US Consumer Prices Rise 2.8%, Inflation Rate Slows

US consumer prices rose 2.8% over the past 12 months, a slowdown from January’s 3%. The Bureau of Labor Statistics reported Wednesday that easing price pressures for staples like gasoline, groceries, and housing has contributed to the decline.

The deceleration is encouraging after fears that inflation had become entrenched. “Progress is bumpy,” said Michael Pugliese, senior economist at Wells Fargo Economics. “It’s not a linear path down.”

Inflation remains above the Federal Reserve’s target of 2% annually. Despite this, economists expect gradual slowing of inflation, excluding major policy changes.

Steel and aluminum tariffs, imposed by President Trump on Wednesday, have triggered retaliatory tariffs from Europe. Economists warn that these tariffs could stall progress on inflation and make goods more expensive for consumers.

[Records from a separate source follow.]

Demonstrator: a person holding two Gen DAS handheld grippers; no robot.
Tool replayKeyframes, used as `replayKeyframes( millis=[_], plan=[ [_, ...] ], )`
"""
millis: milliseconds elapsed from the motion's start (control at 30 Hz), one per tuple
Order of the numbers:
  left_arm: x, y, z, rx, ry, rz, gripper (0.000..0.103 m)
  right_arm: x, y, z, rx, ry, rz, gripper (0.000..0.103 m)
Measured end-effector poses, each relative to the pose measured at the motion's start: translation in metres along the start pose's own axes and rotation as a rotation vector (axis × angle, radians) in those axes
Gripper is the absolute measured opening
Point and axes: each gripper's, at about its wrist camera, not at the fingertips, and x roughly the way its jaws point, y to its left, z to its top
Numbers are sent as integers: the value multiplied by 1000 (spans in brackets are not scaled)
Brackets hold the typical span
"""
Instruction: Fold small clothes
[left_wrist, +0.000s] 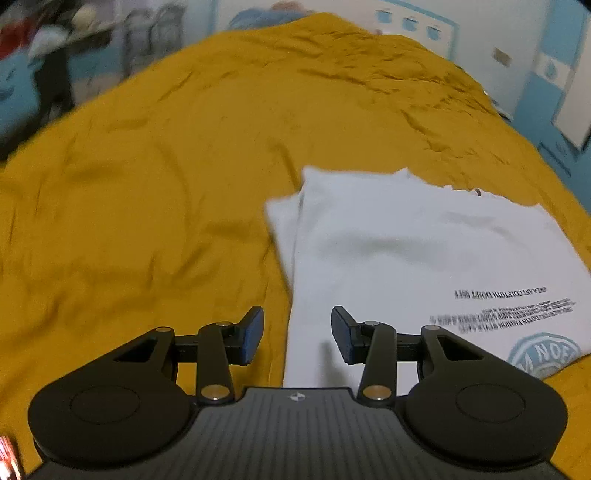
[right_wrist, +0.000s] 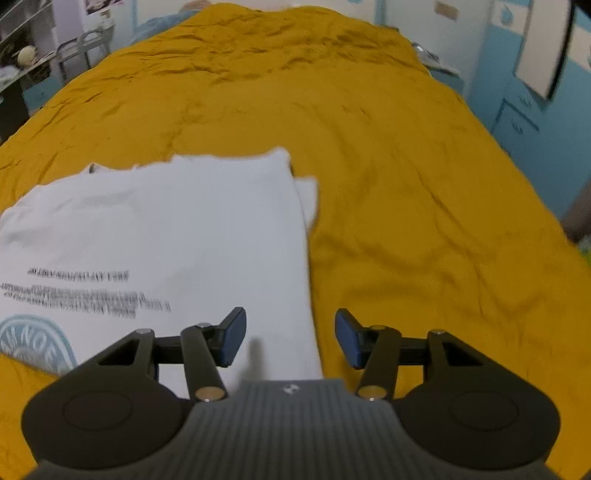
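White t-shirt (left_wrist: 406, 251) (right_wrist: 166, 229) lies flat on mustard bedspread (left_wrist: 147, 184) (right_wrist: 406, 184), sides folded in, sleeve edge peeking from under fold, black print and blue round logo (left_wrist: 543, 354) facing up. Left gripper (left_wrist: 297, 334) over shirt's left edge, jaws apart, holding nothing. Right gripper (right_wrist: 290, 338) over shirt's right edge, jaws apart, empty

Shirt print (left_wrist: 517, 306) blurred; logo (right_wrist: 33, 343) cut off.
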Motion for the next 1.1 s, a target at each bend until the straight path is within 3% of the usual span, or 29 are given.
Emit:
replayKeyframes(
  millis=[200, 267, 300, 367, 500, 600, 767, 900, 1000, 1100],
  plan=[
    [2, 23, -26, -184, 40, -68, 52, 13, -31, -28, 183, 32, 61, 44],
    [3, 24, -32, -216, 38, -123, 34, 19, -38, -31, 248, 42, 99, 25],
    [4, 23, -33, -220, 40, -132, 9, 21, -40, -33, 272, 45, 118, 12],
    [2, 20, -32, -206, 35, -103, 3, 21, -39, -34, 280, 40, 98, 4],
    [-6, 11, -25, -140, 35, -57, 3, 6, -42, -33, 306, -19, 93, 0],
    [12, 5, -34, -88, 105, -6, 3, 17, -43, -37, 290, 18, 77, 0],
    [27, -6, -39, -31, 130, 55, 4, 39, -38, -44, 265, 55, 40, 0],
    [24, -8, -31, -34, 151, 93, 18, 40, -31, -42, 212, 64, 12, 0],
    [12, -10, -29, -37, 120, 98, 19, 36, -30, -42, 211, 60, 2, 0],
    [-2, -13, -25, -25, 63, 107, 24, 28, -28, -40, 207, 41, 3, 13]
  ],
)
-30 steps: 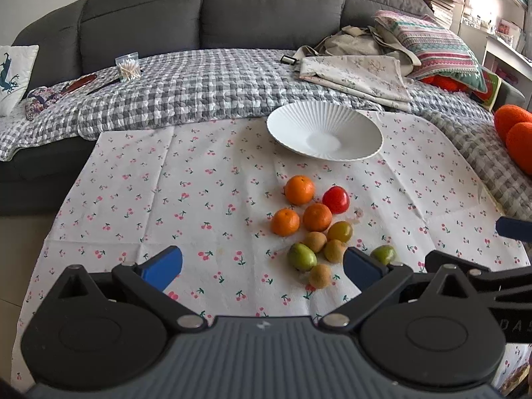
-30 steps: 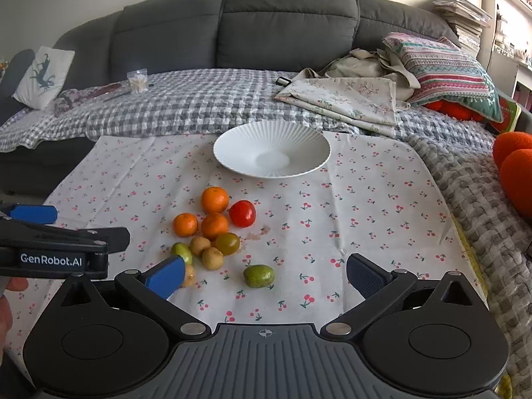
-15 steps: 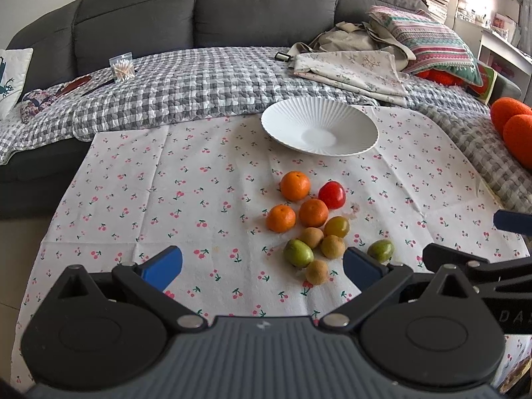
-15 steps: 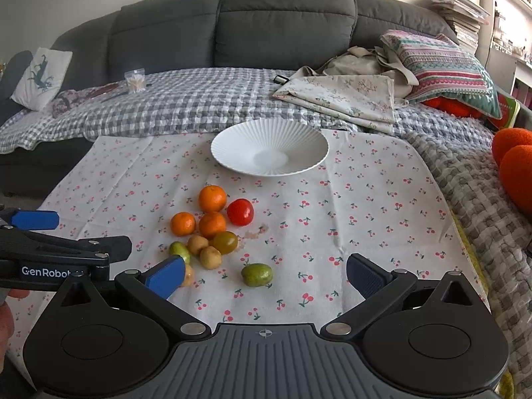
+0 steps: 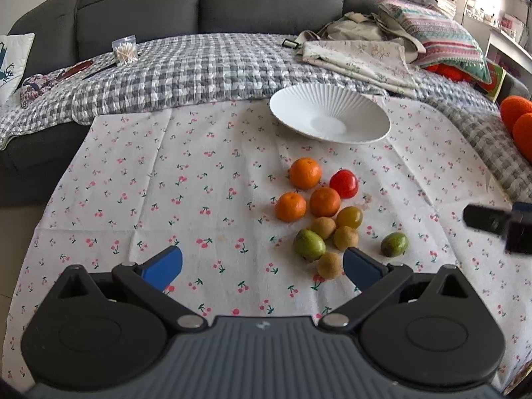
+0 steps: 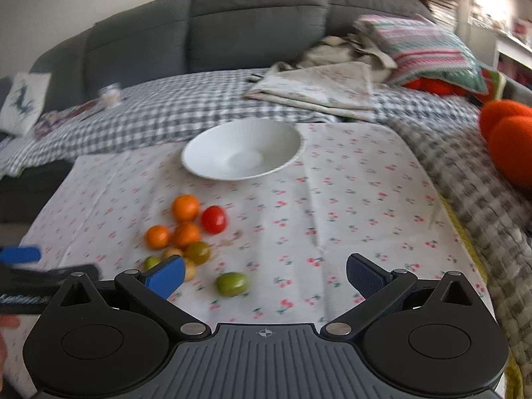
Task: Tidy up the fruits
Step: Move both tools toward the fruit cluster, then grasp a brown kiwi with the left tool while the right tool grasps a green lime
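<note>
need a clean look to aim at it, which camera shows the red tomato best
The left wrist view: the red tomato is sharp and unobstructed beside the oranges. The right wrist view shows it whole too, but motion-blurred.

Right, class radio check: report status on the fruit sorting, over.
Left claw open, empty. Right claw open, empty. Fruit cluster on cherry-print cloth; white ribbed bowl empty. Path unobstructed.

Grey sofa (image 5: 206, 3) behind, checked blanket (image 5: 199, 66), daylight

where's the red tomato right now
The red tomato lies on the cherry-print cloth, at the right edge of the fruit cluster, beside the oranges and nearer than the white bowl.
</note>
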A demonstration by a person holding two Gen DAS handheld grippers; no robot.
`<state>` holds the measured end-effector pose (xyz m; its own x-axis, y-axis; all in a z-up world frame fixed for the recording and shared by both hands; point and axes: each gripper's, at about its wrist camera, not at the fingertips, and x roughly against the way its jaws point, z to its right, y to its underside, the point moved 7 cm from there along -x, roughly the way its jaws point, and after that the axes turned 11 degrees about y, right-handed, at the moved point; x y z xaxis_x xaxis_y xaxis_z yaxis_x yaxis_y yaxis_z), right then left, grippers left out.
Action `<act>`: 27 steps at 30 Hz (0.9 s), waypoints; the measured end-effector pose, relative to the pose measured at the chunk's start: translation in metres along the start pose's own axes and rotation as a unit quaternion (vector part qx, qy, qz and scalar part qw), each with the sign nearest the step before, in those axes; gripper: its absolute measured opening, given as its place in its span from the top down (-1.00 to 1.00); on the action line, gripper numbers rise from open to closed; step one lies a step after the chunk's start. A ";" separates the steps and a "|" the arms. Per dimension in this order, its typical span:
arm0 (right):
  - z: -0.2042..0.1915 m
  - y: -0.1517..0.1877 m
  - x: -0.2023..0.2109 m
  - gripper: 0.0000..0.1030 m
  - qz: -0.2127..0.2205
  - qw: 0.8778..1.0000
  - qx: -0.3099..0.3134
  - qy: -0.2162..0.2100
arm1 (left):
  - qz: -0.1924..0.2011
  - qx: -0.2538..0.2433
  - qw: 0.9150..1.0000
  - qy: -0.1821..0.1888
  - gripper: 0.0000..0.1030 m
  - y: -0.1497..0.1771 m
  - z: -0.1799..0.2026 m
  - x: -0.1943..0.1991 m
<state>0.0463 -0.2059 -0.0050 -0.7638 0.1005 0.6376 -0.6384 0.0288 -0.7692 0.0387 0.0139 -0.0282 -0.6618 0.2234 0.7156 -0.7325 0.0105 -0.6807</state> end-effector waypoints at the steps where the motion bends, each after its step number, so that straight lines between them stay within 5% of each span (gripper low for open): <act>1: 0.004 -0.002 -0.004 -1.00 0.006 1.000 -0.014 -0.004 | -0.003 -0.004 1.000 0.001 -0.98 0.002 0.001 -0.004; 11: -0.003 0.010 -0.031 -0.93 -0.055 0.998 -0.021 -0.028 | -0.038 -0.066 0.996 0.035 -0.84 0.024 0.038 -0.044; 20: -0.012 0.013 -0.041 -0.87 -0.065 0.997 -0.009 -0.037 | -0.035 -0.053 0.997 0.038 -0.39 0.024 0.039 -0.067; 27: -0.019 0.016 -0.050 -0.75 -0.070 0.997 0.011 -0.035 | -0.029 -0.057 0.997 0.036 0.15 0.022 0.039 -0.079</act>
<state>0.0763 -0.1918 -0.0500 -0.6713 0.0274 0.7407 -0.7405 0.0163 -0.6718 0.0683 -0.0419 -0.0932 -0.6025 0.2891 0.7439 -0.7439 0.1344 -0.6547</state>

Egg prices saw the largest increase in February, with a 59% rise over the past year. The outbreak of avian flu has reduced egg supply, while instant coffee prices have increased about 9%. However, grocery inflation is relatively low at 1.9%, and gasoline inflation was down 3% in the past year.

Shelter inflation, which accounts for a significant portion of the CPI, reached its lowest level since December 2021, at 4.2%. Despite this, housing prices remain a concern, as economist Gargi Chaudhuri notes that “housing inflation is historically the ‘stickiest’ component of inflation.”